DIRECTIONS FOR THIS TASK. Below are records; the lines starting at the one with "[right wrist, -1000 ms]" and ending at the one with "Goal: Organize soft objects" must be reproduced exactly, both included. Pictures must not appear.

++++ SOURCE MATERIAL ++++

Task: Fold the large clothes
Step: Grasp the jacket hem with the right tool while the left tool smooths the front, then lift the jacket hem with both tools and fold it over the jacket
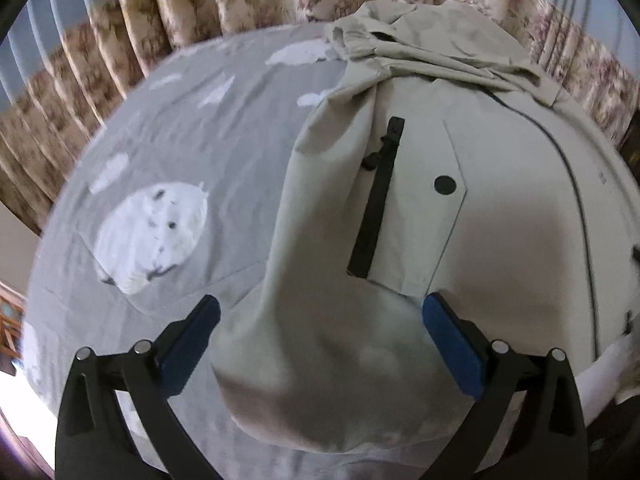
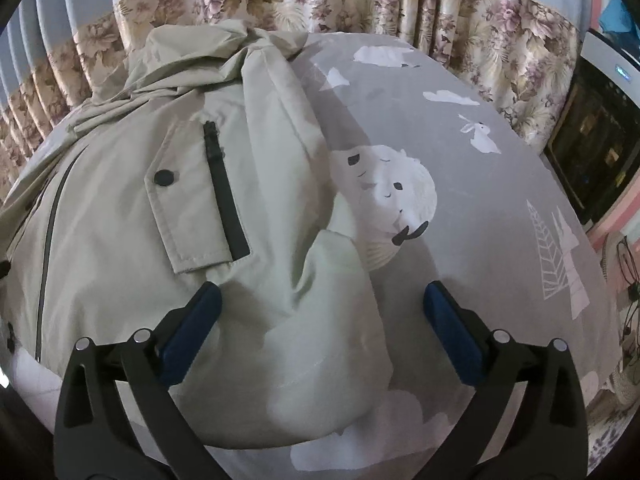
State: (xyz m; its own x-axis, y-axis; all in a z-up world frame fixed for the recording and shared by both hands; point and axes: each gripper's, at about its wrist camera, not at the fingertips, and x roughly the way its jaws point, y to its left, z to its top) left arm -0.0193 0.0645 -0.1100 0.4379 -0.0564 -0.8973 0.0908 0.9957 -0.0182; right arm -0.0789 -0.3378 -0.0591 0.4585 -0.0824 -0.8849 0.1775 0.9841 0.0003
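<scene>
Jacket [image 1: 500, 208]: beige, front up on the grey bedsheet [image 1: 192, 152], sleeves alongside.
Left gripper [image 1: 320, 340]: jaws wide, empty, above left sleeve [image 1: 320, 320].
Right gripper [image 2: 320, 332]: wide, empty, above right sleeve [image 2: 328, 340].
Risk: slippery, puffy sleeves may slide out or pinch the bedsheet.

The light is soft and a bit dim. Gray shadows fall on the coat [image 1: 500, 220]. Both pictures bulge round, blurry with dark corners.
</scene>
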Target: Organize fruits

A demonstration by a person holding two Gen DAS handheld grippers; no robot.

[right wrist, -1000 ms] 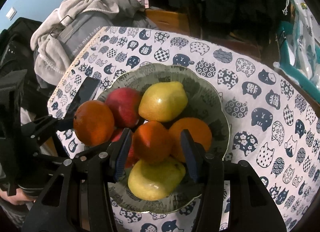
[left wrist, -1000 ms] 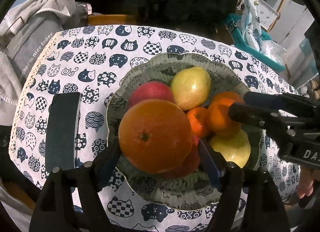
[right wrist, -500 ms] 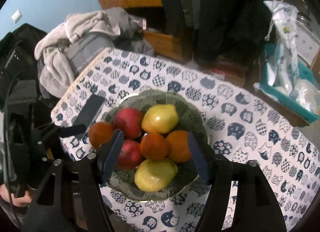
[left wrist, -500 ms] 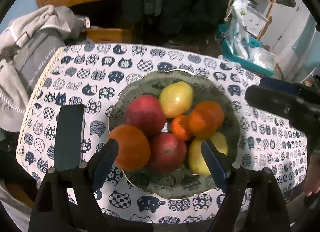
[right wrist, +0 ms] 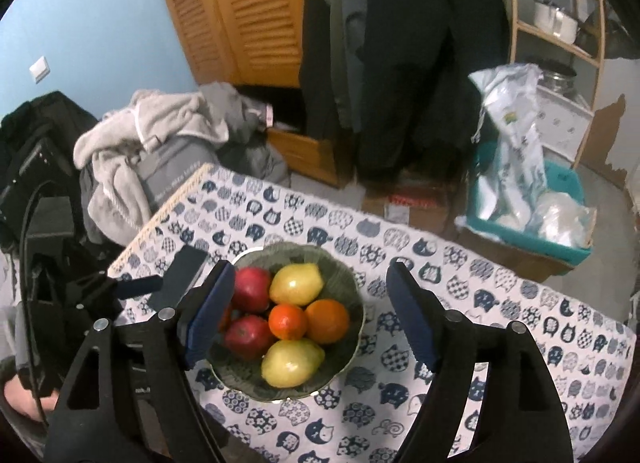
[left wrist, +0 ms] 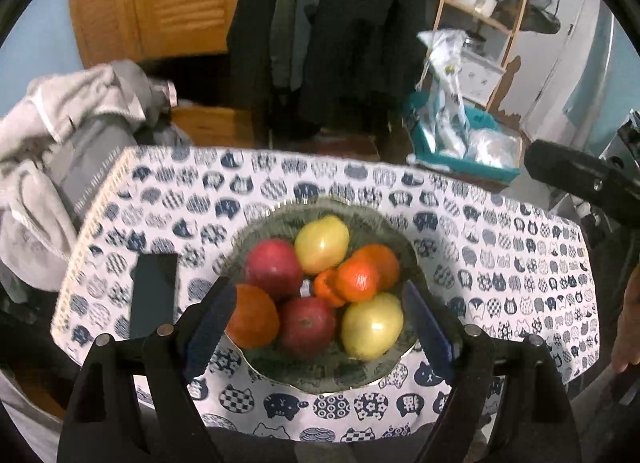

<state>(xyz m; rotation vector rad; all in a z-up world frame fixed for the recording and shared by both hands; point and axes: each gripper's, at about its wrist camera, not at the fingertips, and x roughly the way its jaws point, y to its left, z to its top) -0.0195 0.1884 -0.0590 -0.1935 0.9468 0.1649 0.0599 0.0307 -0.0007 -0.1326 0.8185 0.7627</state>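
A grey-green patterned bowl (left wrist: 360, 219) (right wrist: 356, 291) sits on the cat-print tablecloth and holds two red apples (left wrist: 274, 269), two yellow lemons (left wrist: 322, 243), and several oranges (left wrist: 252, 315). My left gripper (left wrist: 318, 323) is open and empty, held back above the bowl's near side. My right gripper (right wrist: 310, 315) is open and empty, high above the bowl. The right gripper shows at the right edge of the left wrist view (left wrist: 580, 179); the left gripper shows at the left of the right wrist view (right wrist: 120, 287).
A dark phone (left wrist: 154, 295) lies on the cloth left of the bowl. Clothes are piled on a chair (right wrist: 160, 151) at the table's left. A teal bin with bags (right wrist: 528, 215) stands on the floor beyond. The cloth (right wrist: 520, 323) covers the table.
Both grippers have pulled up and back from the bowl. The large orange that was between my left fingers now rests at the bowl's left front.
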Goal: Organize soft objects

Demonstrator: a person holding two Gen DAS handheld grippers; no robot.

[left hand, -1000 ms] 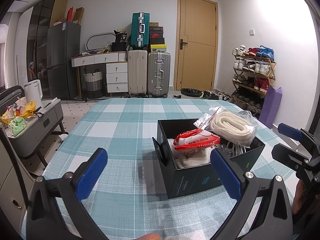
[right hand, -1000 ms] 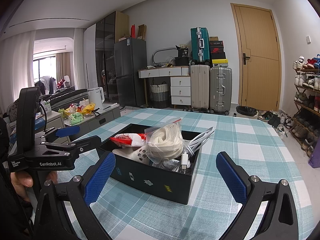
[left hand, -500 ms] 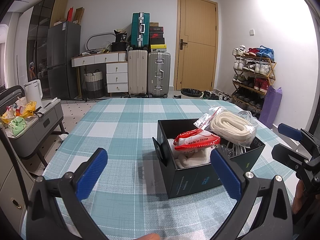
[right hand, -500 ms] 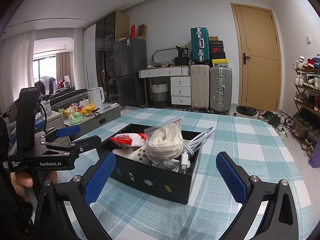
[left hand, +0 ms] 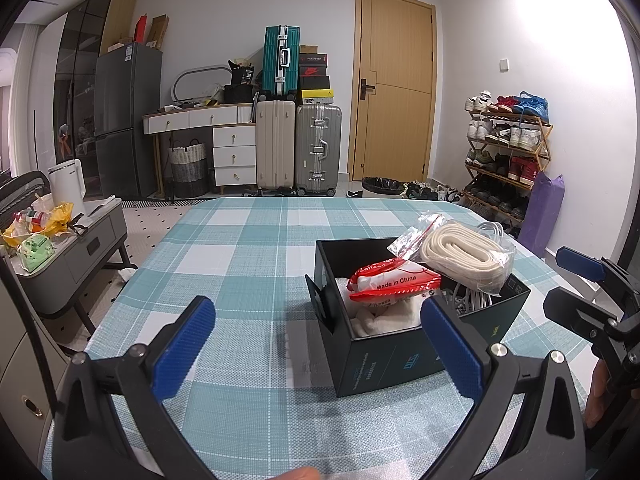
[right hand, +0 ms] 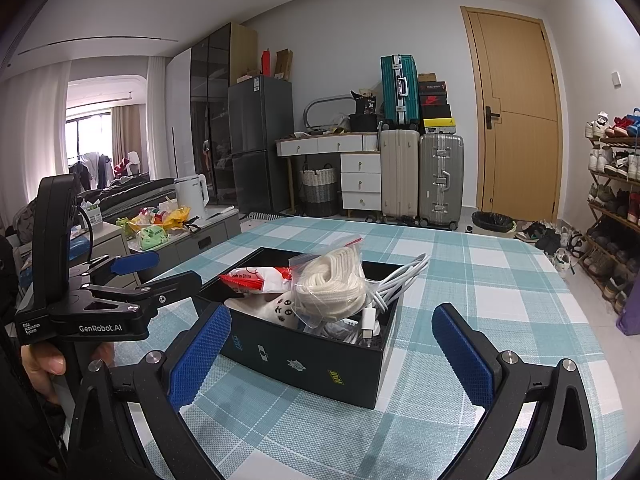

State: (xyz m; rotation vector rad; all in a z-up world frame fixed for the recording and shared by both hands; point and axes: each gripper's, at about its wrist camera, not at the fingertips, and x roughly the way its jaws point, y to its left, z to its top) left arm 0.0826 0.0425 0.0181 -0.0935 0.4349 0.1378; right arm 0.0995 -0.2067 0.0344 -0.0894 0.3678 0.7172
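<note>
A dark open box [left hand: 394, 354] [right hand: 320, 360] stands on the checked tablecloth. Inside lie a red and white packet [left hand: 394, 282] [right hand: 256, 280], a clear bag of white rope [left hand: 464, 258] [right hand: 334, 284], white cables [right hand: 400, 276] and a white soft cloth item [left hand: 376, 316] [right hand: 280, 308]. My left gripper [left hand: 316, 348] is open and empty, just short of the box's left side. My right gripper [right hand: 330, 352] is open and empty too, its fingers either side of the box's near wall without touching it. Each gripper shows in the other's view, held by a hand.
The teal and white checked table [left hand: 240, 248] extends behind and left of the box. A grey side cabinet [left hand: 68, 248] with snacks and a kettle stands left of the table. Suitcases [left hand: 300, 144], a fridge, a door and a shoe rack [left hand: 504, 152] line the walls.
</note>
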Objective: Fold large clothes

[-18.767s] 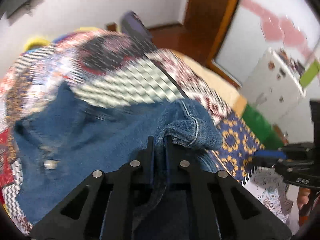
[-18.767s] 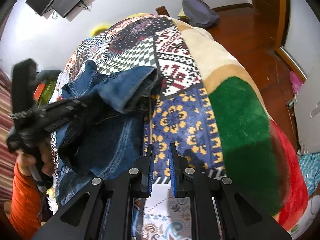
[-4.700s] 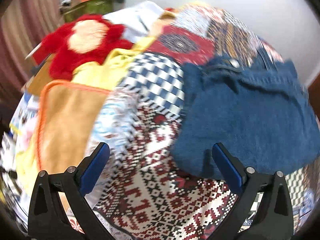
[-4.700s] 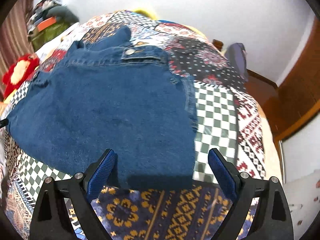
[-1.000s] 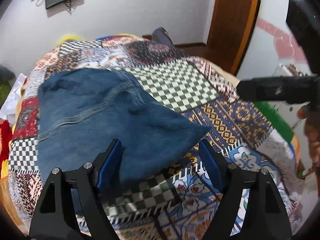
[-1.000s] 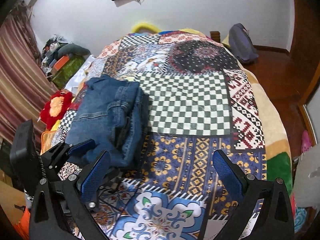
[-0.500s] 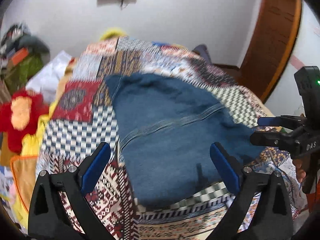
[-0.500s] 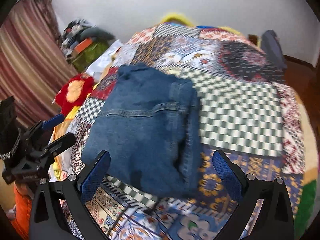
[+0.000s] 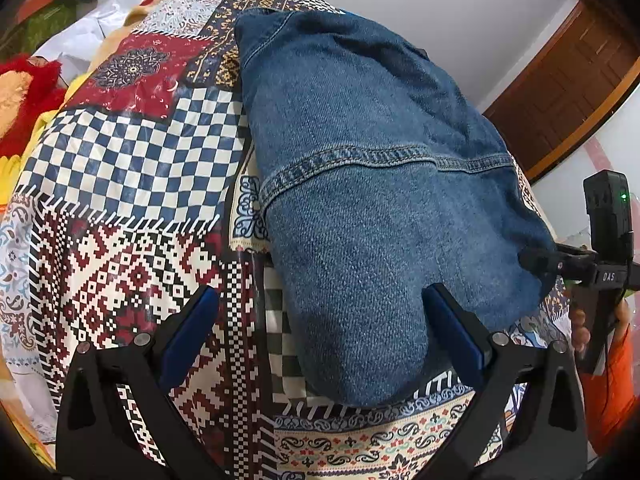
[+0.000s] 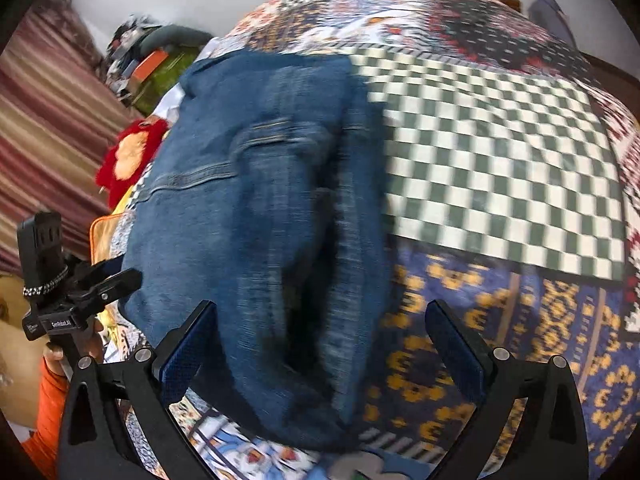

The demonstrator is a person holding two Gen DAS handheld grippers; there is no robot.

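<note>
Two grippers, the left gripper (image 9: 316, 320) just opened wide and the right gripper (image 10: 320, 332) spread wide too, are being held with nothing in them over the blue denim garment (image 9: 376, 184), which is lying folded up on the patchwork blanket (image 9: 132, 168), so little seems left.

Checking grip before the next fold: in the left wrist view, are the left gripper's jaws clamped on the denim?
No, the left gripper stands wide open, with the folded denim garment unpinched between its pads.

left tool (image 9: 316, 334) just spread wide — empty | right tool (image 10: 320, 340) wide — empty
</note>
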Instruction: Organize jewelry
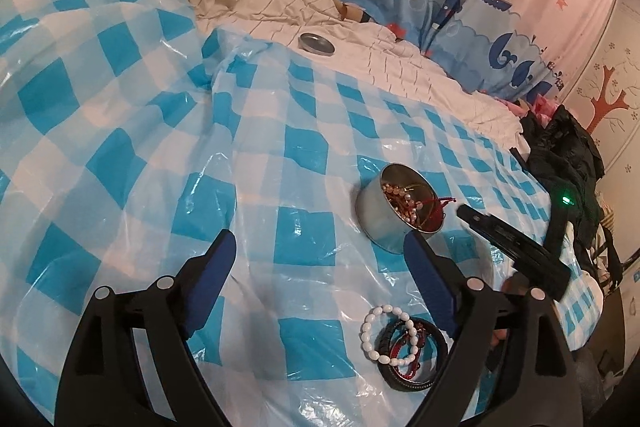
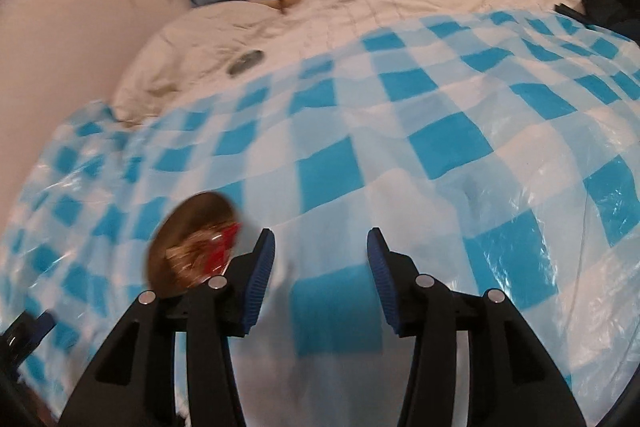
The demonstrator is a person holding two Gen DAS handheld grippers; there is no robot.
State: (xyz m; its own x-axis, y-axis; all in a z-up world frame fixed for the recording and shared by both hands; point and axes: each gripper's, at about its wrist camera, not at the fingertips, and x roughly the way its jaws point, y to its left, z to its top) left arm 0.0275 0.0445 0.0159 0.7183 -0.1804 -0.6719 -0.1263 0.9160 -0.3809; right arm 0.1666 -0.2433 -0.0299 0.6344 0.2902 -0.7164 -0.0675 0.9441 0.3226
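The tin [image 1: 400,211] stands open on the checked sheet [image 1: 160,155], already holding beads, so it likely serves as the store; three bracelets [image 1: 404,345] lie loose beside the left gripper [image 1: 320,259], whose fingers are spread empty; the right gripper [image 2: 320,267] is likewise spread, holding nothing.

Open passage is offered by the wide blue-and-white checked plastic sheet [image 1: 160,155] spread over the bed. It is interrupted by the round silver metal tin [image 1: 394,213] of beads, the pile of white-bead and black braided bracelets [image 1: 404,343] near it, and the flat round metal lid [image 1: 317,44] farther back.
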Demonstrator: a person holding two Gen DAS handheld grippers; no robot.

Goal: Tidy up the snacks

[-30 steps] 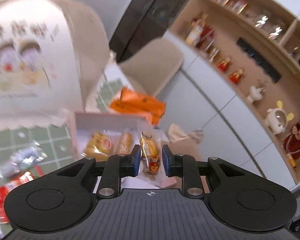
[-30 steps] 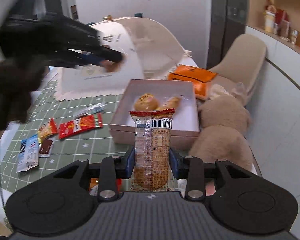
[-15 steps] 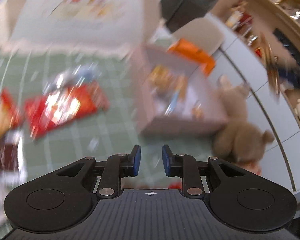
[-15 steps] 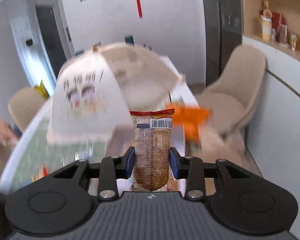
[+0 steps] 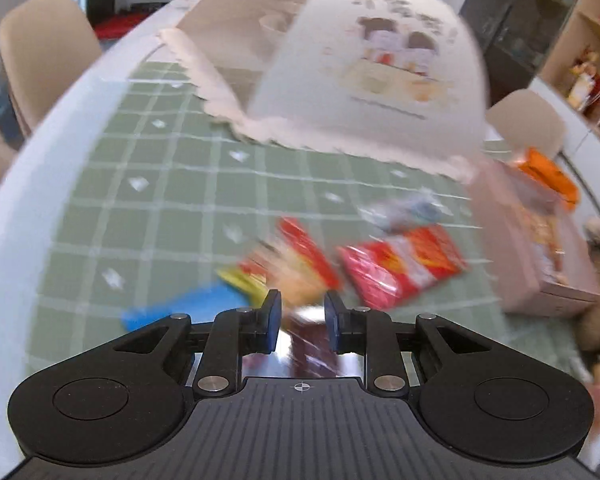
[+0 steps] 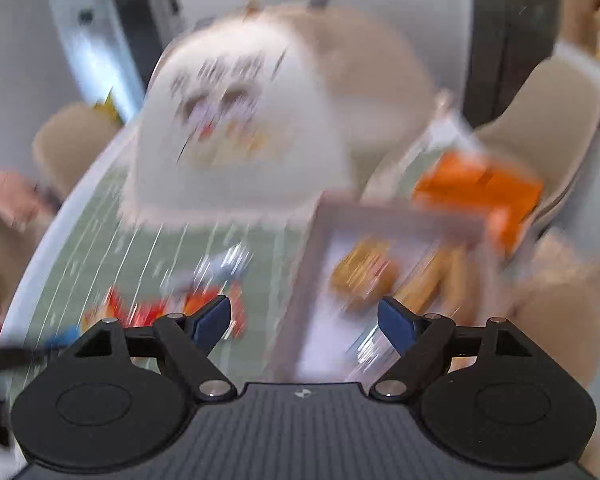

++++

REPLY TO THE EXERCISE.
[right wrist, -1000 ms] 
[left wrist, -1000 ms] 
[right wrist, -500 ms] 
[left wrist, -500 ms] 
[right wrist, +0 ms] 
[left wrist, +0 ms] 

<state>(xyz m; rotation vector rad; all in a z-up world frame fixed for the recording and shared by both hands; point and axes: each gripper's, at about its wrist camera, not at the fingertips, and x roughly the way its jaws point, y to its left, z to its top) -0.0195 0.1884 -0.0590 -0.1935 0.9468 0.1649 0.0599 0.0307 -0.0007 -0.1326 0.8185 0.7627</state>
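A grey-green patterned bowl (left wrist: 360, 219) (right wrist: 356, 291) sits on the cat-print tablecloth and holds two red apples (left wrist: 274, 269), two yellow lemons (left wrist: 322, 243), and several oranges (left wrist: 252, 315). My left gripper (left wrist: 318, 323) is open and empty, held back above the bowl's near side. My right gripper (right wrist: 310, 315) is open and empty, high above the bowl. The right gripper shows at the right edge of the left wrist view (left wrist: 580, 179); the left gripper shows at the left of the right wrist view (right wrist: 120, 287).
A dark phone (left wrist: 154, 295) lies on the cloth left of the bowl. Clothes are piled on a chair (right wrist: 160, 151) at the table's left. A teal bin with bags (right wrist: 528, 215) stands on the floor beyond. The cloth (right wrist: 520, 323) covers the table.
Both grippers have pulled up and back from the bowl. The large orange that was between my left fingers now rests at the bowl's left front.
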Goal: Organize soft objects

The response to this exercise is now finished.